Water e Oil racconta una realtà angosciante ma odierna che, 15 anni fa come oggi, non deve rimanere estranea all’editoria di moda:
Perché no? Si girano film, si fanno performance artistiche, si mettono in scena allestimenti teatrali su eventi violenti che ci circondano e perché un giornale deve sempre rimanere avulso dalla realtà, dando solo l'immagine stereotipata di un glamour fine a se stesso?
Quattro anni dopo, il 3 aprile 2014, esce Cinematic e con lui un vento di critiche. Il numero, infatti, condanna la violenza domestica, ma per molti si tratta di un tema che deve rimanere estraneo ad una rivista di moda.

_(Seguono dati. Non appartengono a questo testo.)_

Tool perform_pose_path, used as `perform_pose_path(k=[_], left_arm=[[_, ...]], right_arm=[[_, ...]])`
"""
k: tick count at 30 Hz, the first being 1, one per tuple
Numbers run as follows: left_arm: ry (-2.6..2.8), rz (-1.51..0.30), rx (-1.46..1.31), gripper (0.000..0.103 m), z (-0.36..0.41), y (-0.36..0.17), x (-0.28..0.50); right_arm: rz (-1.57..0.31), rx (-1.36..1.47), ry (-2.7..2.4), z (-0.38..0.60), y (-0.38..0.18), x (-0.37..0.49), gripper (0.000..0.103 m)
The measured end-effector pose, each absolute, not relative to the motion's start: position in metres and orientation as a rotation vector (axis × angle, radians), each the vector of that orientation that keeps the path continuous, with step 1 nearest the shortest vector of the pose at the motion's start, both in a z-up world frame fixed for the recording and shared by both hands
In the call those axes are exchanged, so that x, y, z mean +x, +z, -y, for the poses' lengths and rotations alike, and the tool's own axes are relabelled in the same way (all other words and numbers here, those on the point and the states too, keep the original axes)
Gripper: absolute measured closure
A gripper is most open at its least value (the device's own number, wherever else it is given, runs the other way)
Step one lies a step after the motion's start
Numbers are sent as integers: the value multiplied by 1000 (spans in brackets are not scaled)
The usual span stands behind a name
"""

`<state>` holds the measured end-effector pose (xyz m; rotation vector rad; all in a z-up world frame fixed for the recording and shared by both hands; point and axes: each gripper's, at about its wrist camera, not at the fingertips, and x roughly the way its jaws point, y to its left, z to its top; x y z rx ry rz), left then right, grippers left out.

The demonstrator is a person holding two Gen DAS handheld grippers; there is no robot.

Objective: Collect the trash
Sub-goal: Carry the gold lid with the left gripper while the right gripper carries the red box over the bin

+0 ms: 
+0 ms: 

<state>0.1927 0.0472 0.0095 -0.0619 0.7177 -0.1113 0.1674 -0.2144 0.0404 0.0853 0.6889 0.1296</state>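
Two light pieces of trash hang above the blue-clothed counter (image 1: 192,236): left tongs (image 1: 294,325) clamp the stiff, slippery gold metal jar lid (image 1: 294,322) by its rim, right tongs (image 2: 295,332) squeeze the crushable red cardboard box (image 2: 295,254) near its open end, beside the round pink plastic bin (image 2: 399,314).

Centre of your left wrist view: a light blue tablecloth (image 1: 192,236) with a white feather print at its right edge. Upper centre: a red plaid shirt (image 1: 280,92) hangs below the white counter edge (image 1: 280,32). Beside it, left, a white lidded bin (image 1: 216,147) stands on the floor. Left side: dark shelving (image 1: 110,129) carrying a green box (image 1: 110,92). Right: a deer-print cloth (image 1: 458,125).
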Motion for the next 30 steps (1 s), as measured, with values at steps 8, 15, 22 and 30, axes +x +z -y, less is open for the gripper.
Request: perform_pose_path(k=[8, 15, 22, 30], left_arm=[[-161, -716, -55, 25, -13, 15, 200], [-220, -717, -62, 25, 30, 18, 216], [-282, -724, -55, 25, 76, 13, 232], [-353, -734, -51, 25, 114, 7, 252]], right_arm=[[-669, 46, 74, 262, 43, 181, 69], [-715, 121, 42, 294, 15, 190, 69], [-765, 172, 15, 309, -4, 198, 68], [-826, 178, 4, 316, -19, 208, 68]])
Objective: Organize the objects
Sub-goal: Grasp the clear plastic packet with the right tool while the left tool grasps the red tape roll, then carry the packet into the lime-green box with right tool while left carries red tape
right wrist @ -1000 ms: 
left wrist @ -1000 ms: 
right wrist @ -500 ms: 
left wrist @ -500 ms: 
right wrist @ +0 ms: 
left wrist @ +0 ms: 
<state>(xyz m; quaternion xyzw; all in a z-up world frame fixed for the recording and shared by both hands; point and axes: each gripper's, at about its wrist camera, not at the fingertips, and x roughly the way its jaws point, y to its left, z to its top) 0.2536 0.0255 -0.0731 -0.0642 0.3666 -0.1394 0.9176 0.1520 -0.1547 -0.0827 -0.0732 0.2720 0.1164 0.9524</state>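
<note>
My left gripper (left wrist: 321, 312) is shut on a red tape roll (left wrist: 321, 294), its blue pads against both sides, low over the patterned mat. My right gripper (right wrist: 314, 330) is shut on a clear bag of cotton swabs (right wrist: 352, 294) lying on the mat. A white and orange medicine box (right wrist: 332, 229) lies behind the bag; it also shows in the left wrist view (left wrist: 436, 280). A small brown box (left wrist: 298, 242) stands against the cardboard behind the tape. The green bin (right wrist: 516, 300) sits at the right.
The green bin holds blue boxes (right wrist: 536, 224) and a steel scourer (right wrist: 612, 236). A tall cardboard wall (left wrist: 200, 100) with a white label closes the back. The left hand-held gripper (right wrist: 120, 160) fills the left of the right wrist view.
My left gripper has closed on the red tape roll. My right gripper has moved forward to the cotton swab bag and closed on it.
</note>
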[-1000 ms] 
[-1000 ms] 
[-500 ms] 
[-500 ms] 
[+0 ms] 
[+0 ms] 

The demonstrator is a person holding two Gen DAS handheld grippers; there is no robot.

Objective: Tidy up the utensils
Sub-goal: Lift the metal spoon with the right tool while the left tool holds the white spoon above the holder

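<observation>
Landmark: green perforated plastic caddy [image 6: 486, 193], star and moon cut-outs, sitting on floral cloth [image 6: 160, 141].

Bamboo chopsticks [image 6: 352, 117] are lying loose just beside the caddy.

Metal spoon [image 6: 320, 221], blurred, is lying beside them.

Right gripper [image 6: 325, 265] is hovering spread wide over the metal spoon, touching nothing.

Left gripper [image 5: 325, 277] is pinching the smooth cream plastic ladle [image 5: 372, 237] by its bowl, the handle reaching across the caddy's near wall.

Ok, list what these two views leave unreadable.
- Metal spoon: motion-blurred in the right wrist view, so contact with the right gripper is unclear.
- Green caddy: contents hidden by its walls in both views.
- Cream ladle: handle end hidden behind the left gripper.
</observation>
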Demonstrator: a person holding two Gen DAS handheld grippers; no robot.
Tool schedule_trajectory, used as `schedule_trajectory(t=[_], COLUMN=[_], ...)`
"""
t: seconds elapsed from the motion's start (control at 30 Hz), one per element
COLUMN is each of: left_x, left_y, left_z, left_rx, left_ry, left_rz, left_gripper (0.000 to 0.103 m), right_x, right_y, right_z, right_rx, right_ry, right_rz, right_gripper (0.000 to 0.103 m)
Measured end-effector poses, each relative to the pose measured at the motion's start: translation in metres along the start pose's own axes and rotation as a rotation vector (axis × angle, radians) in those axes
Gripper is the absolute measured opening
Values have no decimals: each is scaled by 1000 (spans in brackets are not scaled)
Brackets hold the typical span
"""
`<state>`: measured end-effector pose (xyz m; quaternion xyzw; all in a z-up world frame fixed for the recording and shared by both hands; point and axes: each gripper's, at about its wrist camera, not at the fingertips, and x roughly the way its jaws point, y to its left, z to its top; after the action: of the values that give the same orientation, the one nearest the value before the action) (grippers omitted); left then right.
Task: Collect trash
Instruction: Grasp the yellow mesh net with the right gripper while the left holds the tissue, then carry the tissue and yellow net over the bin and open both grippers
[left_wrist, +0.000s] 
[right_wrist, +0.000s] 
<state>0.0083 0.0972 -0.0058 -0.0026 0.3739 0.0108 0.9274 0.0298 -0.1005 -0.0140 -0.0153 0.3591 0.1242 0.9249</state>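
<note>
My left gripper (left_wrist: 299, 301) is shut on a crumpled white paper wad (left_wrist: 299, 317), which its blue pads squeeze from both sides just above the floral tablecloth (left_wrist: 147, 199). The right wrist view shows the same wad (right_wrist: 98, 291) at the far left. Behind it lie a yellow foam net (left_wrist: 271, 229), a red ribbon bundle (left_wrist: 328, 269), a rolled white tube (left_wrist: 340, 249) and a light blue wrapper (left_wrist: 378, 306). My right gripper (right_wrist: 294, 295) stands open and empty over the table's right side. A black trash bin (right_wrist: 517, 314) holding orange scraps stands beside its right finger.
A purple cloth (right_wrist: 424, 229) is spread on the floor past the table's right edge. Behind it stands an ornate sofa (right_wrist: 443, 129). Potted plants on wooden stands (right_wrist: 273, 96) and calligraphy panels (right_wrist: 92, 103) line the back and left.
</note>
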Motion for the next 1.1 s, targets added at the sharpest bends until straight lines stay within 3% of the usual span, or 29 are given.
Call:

Ancora una volta l’obiettivo di Steven Meisel dà vita ad una serie di immagini costruite ad hoc e dichiaratamente ispirate ai grandi film dell’orrore, che immortalano uno dei problemi sociali più importanti della nostra epoca. Shining, Suspiria, L'uccello dalle piume di cristallo e Audition sono alcune delle citazioni che Meisel inserisce nei suoi scatti, che creano la suspance di un thriller, in un limbo sospeso tra la pellicola fotografica e quella cinematografica. Taffettà, pizzi, plissè e ruches, sia in bianco che in rosso, esprimono la violenza e il contrasto tra realtà-finzione, trasformando l’editoriale in un manifesto per denunciare la violenza di genere.
Ho pensato che proprio la moda, un mondo così mediatico e che sembra avulso da questioni sociali così tangibili e note, potesse supportare o meglio dovesse supportare la lotta contro questo fenomeno sempre più comune [...] In questa scelta non c’è nessun desiderio di scioccare ma piuttosto di creare consapevolezza su quello che è un orrore da condannare.
Franca Sozzani, ribelle e innovatrice in costante controtendenza, fin dal primo momento ha reso Vogue Italia, una delle riviste più influenti del fashion system, un occhio sul mondo e ha usato il suo potere per distruggere la patina elitaria dell’editoria, rendendola parte integrante del cambiamento sociale raccontato con il linguaggio della moda.
b.b.



















Un bellissimo articolo che riflette l’importanza di una figura rivoluzionaria nella moda, con riferimenti ai veri e propri cortocircuiti che Sozzani ha causato nel corso della sua brillante carriera.